Scan the data below for the string "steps". Copy every line where it appears.
RECORD EXCERPTS below:
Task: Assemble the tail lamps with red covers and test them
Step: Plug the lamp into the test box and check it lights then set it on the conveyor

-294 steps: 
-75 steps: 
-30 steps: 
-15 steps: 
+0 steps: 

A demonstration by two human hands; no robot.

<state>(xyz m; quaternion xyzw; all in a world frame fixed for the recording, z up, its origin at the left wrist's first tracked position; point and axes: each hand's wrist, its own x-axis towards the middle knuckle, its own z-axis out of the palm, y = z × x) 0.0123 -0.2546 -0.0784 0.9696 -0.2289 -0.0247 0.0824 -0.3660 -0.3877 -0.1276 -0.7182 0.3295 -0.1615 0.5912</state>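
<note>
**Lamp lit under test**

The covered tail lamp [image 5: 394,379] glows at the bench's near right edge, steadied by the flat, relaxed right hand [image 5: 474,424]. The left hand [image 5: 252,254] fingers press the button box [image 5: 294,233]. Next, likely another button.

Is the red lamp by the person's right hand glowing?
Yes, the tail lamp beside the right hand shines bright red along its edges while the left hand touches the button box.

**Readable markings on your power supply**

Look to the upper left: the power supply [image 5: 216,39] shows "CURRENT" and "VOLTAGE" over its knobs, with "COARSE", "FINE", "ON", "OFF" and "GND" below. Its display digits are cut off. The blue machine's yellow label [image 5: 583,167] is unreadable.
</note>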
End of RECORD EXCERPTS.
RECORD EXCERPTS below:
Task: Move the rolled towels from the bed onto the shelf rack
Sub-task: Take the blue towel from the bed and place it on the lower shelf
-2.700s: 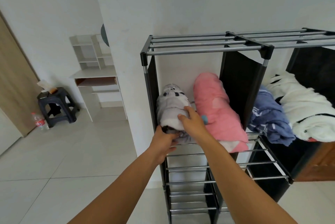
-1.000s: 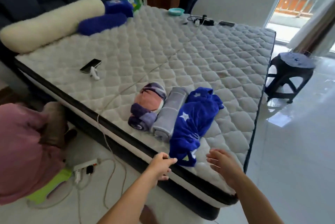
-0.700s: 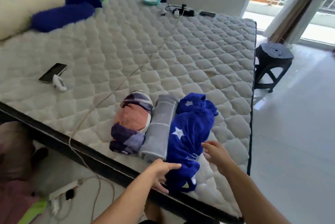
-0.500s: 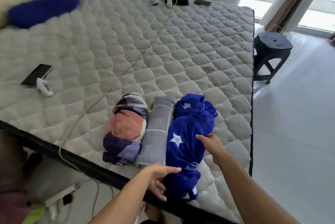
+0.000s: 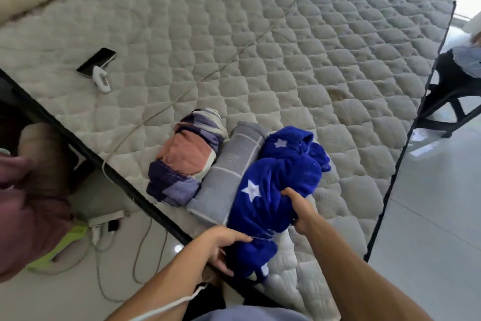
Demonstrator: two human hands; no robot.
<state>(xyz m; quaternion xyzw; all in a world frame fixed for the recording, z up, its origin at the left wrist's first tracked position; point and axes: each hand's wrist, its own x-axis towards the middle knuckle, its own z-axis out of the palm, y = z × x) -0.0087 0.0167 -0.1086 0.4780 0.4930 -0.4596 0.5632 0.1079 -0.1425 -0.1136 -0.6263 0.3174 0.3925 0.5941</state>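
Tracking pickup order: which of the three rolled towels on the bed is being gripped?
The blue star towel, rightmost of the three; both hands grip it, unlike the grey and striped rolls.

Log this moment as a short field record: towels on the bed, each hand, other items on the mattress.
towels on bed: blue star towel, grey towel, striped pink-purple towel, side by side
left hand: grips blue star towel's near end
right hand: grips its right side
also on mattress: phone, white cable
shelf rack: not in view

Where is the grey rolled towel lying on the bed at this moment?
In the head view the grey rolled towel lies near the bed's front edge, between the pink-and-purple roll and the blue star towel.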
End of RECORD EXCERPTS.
> [WRITTEN REPLY]:
-294 steps: 
-75 steps: 
-30 steps: 
-15 steps: 
+0 steps: 

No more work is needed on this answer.